W3C home > Mailing lists > Public > whatwg@whatwg.org > December 2009

[whatwg] Web API for speech recognition and synthesis

From: Ian Hickson <ian@hixie.ch>
Date: Tue, 15 Dec 2009 20:37:36 +0000 (UTC)
Message-ID: <Pine.LNX.4.62.0912152036220.15825@hixie.dreamhostps.com>
On Tue, 15 Dec 2009, Bjorn Bringert wrote:
> 
> - A general microphone API + streaming API + audio tag
>   - Pro: Useful for non-speech recognition / synthesis applications.
>            E.g. audio chat, sound recording.
>   - Pro: Allows JavaScript libraries for third-party network speech services.
>            E.g. an AJAX API for Google's speech services.

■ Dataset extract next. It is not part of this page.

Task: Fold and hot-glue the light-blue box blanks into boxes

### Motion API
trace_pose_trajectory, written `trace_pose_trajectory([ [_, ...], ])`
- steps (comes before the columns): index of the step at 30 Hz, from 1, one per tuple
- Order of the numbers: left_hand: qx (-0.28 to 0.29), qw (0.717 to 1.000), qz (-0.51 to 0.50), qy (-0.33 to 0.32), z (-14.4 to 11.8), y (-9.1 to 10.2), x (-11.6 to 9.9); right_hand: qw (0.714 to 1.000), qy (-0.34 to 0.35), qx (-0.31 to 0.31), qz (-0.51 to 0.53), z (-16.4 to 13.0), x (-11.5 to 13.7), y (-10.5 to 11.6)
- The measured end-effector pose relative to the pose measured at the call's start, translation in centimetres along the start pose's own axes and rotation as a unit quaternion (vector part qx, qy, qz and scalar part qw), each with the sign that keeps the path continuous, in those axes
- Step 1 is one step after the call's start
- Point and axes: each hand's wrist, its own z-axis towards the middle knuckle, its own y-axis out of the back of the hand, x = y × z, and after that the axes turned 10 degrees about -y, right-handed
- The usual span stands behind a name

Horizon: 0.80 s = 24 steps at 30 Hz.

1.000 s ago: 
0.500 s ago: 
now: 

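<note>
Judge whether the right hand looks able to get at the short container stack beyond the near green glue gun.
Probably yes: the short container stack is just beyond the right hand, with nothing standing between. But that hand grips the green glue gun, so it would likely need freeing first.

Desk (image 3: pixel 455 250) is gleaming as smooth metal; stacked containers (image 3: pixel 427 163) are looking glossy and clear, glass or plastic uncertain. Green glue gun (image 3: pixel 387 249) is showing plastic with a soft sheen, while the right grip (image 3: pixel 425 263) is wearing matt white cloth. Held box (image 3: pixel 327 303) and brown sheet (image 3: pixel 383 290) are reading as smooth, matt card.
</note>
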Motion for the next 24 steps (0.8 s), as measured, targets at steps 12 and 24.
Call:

Web app developers
>            that don't have their own speech servers could use that.
>   - Pro: Consistent recognition / synthesis user experience across
>             user agents in the same web app.
>   - Con: No support for on-device recognition / synthesis, only
>             network services.
>   - Con: Varying recognition / synthesis user experience across
>             different web apps in a single user agent.
>   - Con: Possibly higher overhead because the audio data needs to
>             pass through JavaScript.
>   - Con: Requires dealing with audio encodings, endpointing, buffer
>             sizes etc in the microphone API.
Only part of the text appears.